ACTIVITY: A word-for-word restatement of every entry is what is needed here.

SUPPLIED ENTRIES Block Start

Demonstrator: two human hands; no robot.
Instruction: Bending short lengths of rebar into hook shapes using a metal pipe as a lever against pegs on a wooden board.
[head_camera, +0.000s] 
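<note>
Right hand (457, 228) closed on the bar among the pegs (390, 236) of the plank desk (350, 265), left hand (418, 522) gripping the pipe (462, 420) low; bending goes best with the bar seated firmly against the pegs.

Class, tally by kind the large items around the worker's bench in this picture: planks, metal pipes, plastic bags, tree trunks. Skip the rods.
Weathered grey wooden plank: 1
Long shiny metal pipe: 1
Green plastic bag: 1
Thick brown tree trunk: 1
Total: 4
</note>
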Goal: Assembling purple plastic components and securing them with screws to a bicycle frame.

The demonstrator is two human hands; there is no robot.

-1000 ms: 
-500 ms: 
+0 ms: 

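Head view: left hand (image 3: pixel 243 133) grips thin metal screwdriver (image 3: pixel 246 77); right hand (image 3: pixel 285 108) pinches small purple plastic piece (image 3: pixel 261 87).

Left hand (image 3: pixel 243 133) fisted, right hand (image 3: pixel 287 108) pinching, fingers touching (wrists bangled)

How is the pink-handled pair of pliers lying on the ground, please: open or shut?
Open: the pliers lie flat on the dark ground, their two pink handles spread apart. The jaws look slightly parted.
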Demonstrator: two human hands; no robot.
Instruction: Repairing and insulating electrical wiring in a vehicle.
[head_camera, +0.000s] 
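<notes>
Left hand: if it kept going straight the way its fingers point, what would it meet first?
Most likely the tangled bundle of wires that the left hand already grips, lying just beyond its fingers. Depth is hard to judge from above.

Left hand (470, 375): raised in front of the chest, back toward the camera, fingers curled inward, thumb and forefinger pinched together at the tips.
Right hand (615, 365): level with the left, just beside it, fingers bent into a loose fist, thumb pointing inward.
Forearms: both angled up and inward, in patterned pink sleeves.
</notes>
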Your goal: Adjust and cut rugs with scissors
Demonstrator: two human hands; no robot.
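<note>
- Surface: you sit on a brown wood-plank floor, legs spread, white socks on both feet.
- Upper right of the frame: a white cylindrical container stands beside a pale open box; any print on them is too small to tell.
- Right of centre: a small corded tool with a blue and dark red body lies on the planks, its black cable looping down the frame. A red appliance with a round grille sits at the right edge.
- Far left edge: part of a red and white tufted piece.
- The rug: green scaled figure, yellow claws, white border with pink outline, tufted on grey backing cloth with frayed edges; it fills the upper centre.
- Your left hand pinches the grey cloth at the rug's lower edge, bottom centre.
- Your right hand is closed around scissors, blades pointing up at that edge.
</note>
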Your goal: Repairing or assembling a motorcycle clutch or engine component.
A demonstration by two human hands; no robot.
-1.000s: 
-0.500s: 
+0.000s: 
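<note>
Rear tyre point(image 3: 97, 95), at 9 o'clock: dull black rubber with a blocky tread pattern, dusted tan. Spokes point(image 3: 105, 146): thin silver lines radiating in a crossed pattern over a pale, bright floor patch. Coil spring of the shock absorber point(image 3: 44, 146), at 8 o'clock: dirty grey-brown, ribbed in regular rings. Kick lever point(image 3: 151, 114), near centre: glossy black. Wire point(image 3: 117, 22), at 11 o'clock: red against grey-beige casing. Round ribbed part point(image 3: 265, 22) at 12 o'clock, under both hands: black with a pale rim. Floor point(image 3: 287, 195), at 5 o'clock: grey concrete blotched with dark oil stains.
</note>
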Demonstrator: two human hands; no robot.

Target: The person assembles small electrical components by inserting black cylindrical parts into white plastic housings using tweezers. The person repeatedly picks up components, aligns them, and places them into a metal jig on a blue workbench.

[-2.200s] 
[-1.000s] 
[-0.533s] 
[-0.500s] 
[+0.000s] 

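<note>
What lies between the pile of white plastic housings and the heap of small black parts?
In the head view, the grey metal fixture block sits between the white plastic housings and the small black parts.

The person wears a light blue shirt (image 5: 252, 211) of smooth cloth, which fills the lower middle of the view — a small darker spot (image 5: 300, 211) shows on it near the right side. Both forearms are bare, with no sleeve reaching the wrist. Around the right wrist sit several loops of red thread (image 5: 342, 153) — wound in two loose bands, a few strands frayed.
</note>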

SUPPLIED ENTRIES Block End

EXPECTED ANSWER:
Demonstrator: two human hands; no robot.
Instruction: Bending short lengths of rebar into hook shapes using a metal pipe as a lever against pegs on a wooden board.
[head_camera, +0.000s] 
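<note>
Right hand (457, 228) closed on the bar among the pegs (390, 236) of the plank desk (350, 265), left hand (418, 522) gripping the pipe (462, 420) low; bending goes best with the bar seated firmly against the pegs.

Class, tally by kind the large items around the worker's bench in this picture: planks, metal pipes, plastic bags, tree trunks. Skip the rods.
Weathered grey wooden plank: 1
Long shiny metal pipe: 1
Green plastic bag: 1
Thick brown tree trunk: 1
Total: 4
</note>
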Goal: Assembling purple plastic components and securing them with screws to a bicycle frame.

The demonstrator is two human hands; there is no robot.

-1000 ms: 
-500 ms: 
+0 ms: 

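Head view: left hand (image 3: pixel 243 133) grips thin metal screwdriver (image 3: pixel 246 77); right hand (image 3: pixel 285 108) pinches small purple plastic piece (image 3: pixel 261 87).

Left hand (image 3: pixel 243 133) fisted, right hand (image 3: pixel 287 108) pinching, fingers touching (wrists bangled)

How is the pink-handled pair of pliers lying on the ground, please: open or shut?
Open: the pliers lie flat on the dark ground, their two pink handles spread apart. The jaws look slightly parted.
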Demonstrator: two human hands; no robot.
Instruction: Repairing and insulating electrical wiring in a vehicle.
[head_camera, +0.000s] 
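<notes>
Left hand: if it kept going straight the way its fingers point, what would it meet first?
Most likely the tangled bundle of wires that the left hand already grips, lying just beyond its fingers. Depth is hard to judge from above.

Left hand (470, 375): raised in front of the chest, back toward the camera, fingers curled inward, thumb and forefinger pinched together at the tips.
Right hand (615, 365): level with the left, just beside it, fingers bent into a loose fist, thumb pointing inward.
Forearms: both angled up and inward, in patterned pink sleeves.
</notes>
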Your goal: Adjust and cut rugs with scissors
Demonstrator: two human hands; no robot.
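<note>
- Surface: you sit on a brown wood-plank floor, legs spread, white socks on both feet.
- Upper right of the frame: a white cylindrical container stands beside a pale open box; any print on them is too small to tell.
- Right of centre: a small corded tool with a blue and dark red body lies on the planks, its black cable looping down the frame. A red appliance with a round grille sits at the right edge.
- Far left edge: part of a red and white tufted piece.
- The rug: green scaled figure, yellow claws, white border with pink outline, tufted on grey backing cloth with frayed edges; it fills the upper centre.
- Your left hand pinches the grey cloth at the rug's lower edge, bottom centre.
- Your right hand is closed around scissors, blades pointing up at that edge.
</note>
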Your goal: Repairing or assembling a motorcycle clutch or engine component.
A demonstration by two human hands; no robot.
-1.000s: 
-0.500s: 
+0.000s: 
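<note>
Rear tyre point(image 3: 97, 95), at 9 o'clock: dull black rubber with a blocky tread pattern, dusted tan. Spokes point(image 3: 105, 146): thin silver lines radiating in a crossed pattern over a pale, bright floor patch. Coil spring of the shock absorber point(image 3: 44, 146), at 8 o'clock: dirty grey-brown, ribbed in regular rings. Kick lever point(image 3: 151, 114), near centre: glossy black. Wire point(image 3: 117, 22), at 11 o'clock: red against grey-beige casing. Round ribbed part point(image 3: 265, 22) at 12 o'clock, under both hands: black with a pale rim. Floor point(image 3: 287, 195), at 5 o'clock: grey concrete blotched with dark oil stains.
</note>
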Demonstrator: two human hands; no robot.

Target: The person assembles small electrical components by inserting black cylindrical parts into white plastic housings using tweezers. The person repeatedly picks up components, aligns them, and places them into a metal jig on a blue workbench.

[-2.200s] 
[-1.000s] 
[-0.533s] 
[-0.500s] 
[+0.000s] 

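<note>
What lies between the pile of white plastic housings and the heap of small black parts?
In the head view, the grey metal fixture block sits between the white plastic housings and the small black parts.

The person wears a light blue shirt (image 5: 252, 211) of smooth cloth, which fills the lower middle of the view — a small darker spot (image 5: 300, 211) shows on it near the right side. Both forearms are bare, with no sleeve reaching the wrist. Around the right wrist sit several loops of red thread (image 5: 342, 153) — wound in two loose bands, a few strands frayed.
</note>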

The exercise was answered completely.